Credit: David Jones, University of Georgia, Bugwood.org
Updated: April 26, 2021
tuberworm inside of a potato
Potato tuberworm inside a potato
Photo: J. Linduska

Appearance

  • Potato tuberworms are the larvae of an inconspicuous moth.
  • Pink to white larvae reach ¾ inch in length and feed between leaf surfaces (leaf-mining injury) and tunnel into stems. 

Life cycle/habits

  • The adult lays eggs on the foliage, and the larvae mine leaves (feed between leaf surfaces) and bore into stems.
  • Foliar damage is usually minor.
  • Larvae drop to the soil and find their way to poorly covered tubers.

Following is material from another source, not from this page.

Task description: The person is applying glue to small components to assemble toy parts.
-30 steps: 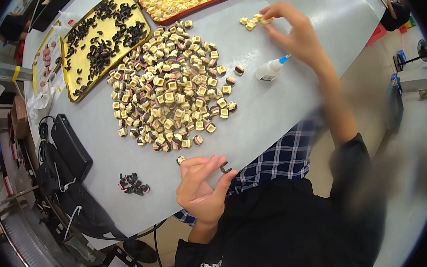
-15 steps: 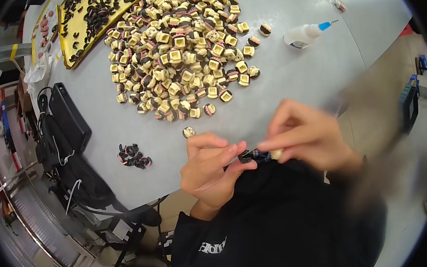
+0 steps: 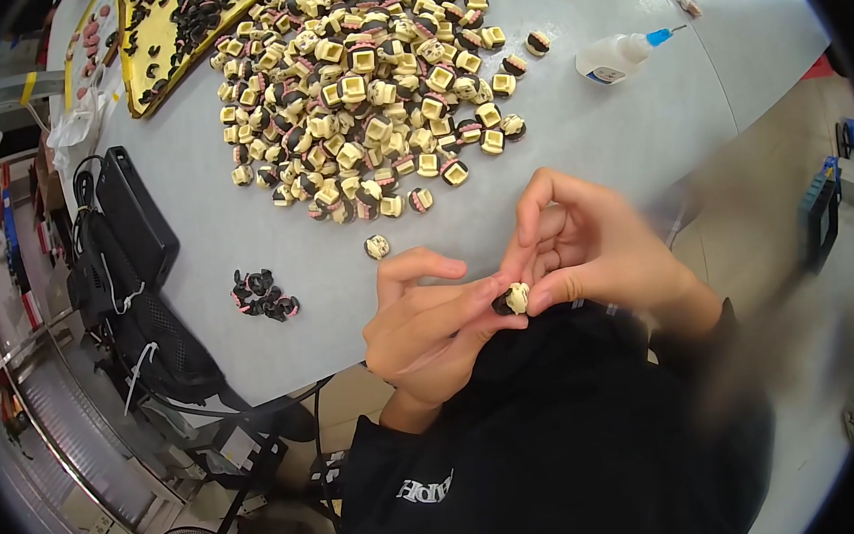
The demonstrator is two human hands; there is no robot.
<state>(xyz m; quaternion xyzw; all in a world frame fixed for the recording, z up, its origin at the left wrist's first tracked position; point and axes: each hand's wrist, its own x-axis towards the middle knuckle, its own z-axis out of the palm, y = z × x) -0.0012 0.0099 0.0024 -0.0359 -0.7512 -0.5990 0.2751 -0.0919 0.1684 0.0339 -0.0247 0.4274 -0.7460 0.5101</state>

They then bore deep tunnels that are usually filled with black fecal material and fungi. 
  • Tuberworm overwinters as a pupa in plant residues.
  • Adult moths emerge in the spring and eggs are laid on the undersides of host plants. 
  • Later generations of eggs are laid on the eyes of poorly covered potato tubers that larvae tunnel into.
  • Hot, dry weather favors this pest.

Host plants

  • Potato leaves (they may also attack other members of this family- tomato, eggplant, pepper).

Signs/symptoms

  • The adult lays eggs on the foliage, and the larvae mine leaves (feed between leaf surfaces) and bore into stems.
  • Foliar damage is usually minor.

Prevention/control

  • Use floating row cover to protect foliage from egg-laying adults.
  • Keep tubers covered by two inches or more of soil to keep larvae from reaching tubers.
  • Incorporate organic matter and use thick heavy mulches to interfere with pest movement and egg-laying.
  • Monitor plants for signs of this pest and remove those that are infested.
  • Clean up all plant residues at the end of the season.